▶ **Directions**
Every line of the material is to be duplicated precisely.

▶ **Records to use**
● ● ●

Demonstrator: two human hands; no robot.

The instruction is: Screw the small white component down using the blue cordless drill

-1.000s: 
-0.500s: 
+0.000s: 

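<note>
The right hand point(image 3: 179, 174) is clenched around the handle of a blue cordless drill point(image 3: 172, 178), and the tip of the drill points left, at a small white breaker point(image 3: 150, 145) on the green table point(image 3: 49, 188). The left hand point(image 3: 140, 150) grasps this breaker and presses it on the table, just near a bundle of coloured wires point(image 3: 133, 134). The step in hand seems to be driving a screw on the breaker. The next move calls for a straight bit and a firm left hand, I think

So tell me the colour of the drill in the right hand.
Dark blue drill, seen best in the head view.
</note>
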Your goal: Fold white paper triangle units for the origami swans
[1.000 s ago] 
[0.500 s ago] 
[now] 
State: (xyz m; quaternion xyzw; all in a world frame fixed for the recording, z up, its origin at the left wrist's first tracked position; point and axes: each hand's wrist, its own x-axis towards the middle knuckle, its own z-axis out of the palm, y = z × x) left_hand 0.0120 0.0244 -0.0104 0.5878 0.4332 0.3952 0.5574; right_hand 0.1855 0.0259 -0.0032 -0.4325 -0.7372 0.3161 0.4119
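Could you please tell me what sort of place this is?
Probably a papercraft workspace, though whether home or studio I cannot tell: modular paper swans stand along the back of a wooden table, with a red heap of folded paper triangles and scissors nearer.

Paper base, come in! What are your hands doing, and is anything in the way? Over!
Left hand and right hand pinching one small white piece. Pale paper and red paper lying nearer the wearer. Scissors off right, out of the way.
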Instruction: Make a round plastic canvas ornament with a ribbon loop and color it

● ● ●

▶ **Solution to this problem**
Demonstrator: two human hands; no robot.

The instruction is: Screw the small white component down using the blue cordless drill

-1.000s: 
-0.500s: 
+0.000s: 

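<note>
The right hand point(image 3: 179, 174) is clenched around the handle of a blue cordless drill point(image 3: 172, 178), and the tip of the drill points left, at a small white breaker point(image 3: 150, 145) on the green table point(image 3: 49, 188). The left hand point(image 3: 140, 150) grasps this breaker and presses it on the table, just near a bundle of coloured wires point(image 3: 133, 134). The step in hand seems to be driving a screw on the breaker. The next move calls for a straight bit and a firm left hand, I think

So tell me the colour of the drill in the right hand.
Dark blue drill, seen best in the head view.
</note>
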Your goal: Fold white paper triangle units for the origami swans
[1.000 s ago] 
[0.500 s ago] 
[now] 
State: (xyz m; quaternion xyzw; all in a world frame fixed for the recording, z up, its origin at the left wrist's first tracked position; point and axes: each hand's wrist, its own x-axis towards the middle knuckle, its own z-axis out of the palm, y = z × x) left_hand 0.0120 0.0244 -0.0104 0.5878 0.4332 0.3952 0.5574; right_hand 0.1855 0.0259 -0.0032 -0.4325 -0.7372 0.3161 0.4119
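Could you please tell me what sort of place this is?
Probably a papercraft workspace, though whether home or studio I cannot tell: modular paper swans stand along the back of a wooden table, with a red heap of folded paper triangles and scissors nearer.

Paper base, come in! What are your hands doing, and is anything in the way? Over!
Left hand and right hand pinching one small white piece. Pale paper and red paper lying nearer the wearer. Scissors off right, out of the way.
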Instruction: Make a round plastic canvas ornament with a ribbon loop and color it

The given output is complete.